Ehrenreich worked several low-wage jobs to investigate the day-to-day reality of life for America's working poor. Her findings? Just getting by is a struggle.

Fully 30 percent of the U.S. workforce--more than 40 million people--make less than $8 an hour. About the only way to provide for a family at that wage is long hours--10- to 12-hour shifts, often without breaks, or multiple jobs.

Then there's the problem of housing.

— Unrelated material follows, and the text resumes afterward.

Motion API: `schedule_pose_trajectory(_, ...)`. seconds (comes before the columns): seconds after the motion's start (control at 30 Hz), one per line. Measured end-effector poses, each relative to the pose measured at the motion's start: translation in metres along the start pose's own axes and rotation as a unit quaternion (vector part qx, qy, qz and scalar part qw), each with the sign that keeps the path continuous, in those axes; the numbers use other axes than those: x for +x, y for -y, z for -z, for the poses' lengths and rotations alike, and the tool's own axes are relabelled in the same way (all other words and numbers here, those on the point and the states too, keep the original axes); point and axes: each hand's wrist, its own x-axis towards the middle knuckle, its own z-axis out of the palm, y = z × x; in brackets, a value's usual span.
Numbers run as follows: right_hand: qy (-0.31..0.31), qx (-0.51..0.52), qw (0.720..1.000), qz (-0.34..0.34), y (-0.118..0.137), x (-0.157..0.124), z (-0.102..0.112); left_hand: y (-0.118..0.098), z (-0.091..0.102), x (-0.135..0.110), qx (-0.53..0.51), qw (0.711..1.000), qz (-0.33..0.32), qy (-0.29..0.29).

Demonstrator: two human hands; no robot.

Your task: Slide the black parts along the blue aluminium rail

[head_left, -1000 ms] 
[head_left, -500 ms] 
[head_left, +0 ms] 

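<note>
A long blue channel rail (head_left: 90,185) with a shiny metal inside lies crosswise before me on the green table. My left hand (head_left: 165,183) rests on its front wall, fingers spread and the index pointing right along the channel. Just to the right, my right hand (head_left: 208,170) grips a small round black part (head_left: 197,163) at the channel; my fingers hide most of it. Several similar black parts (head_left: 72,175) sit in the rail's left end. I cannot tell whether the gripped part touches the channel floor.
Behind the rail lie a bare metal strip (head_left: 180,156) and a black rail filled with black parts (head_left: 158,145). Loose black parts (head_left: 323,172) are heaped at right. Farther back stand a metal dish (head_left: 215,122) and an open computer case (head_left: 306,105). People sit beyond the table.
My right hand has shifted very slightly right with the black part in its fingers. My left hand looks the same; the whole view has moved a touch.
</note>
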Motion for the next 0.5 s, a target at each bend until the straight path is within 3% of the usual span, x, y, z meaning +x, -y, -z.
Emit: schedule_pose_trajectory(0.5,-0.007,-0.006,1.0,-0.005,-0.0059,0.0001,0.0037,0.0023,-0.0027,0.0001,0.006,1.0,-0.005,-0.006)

When you can't make enough money to save for a deposit on an apartment, Ehrenreich found, then you end up spending more to rent week to week, or day to day.

No wonder one out of five homeless people works a full- or part-time job, according to the National Coalition for the Homeless--and two-thirds of adults who request emergency food aid are employed, according to the U.S. Conference of Mayors.

Then there are the abusive managers, the often unsafe conditions, and the dirty, unhealthy, monotonous grind of a rotten job.

In a just world, people in these jobs would be paid more than anyone else, not less. But you won't hear this from Phil Gramm or George W. Bush or any of the other politicians in Washington.

They want to give away the federal government's surplus in tax cuts for the "successful"--even though they know this will strangle government programs for the not-so-successful in the years to come.

What a sick system! That's why we have to organize for a living wage for all workers--now!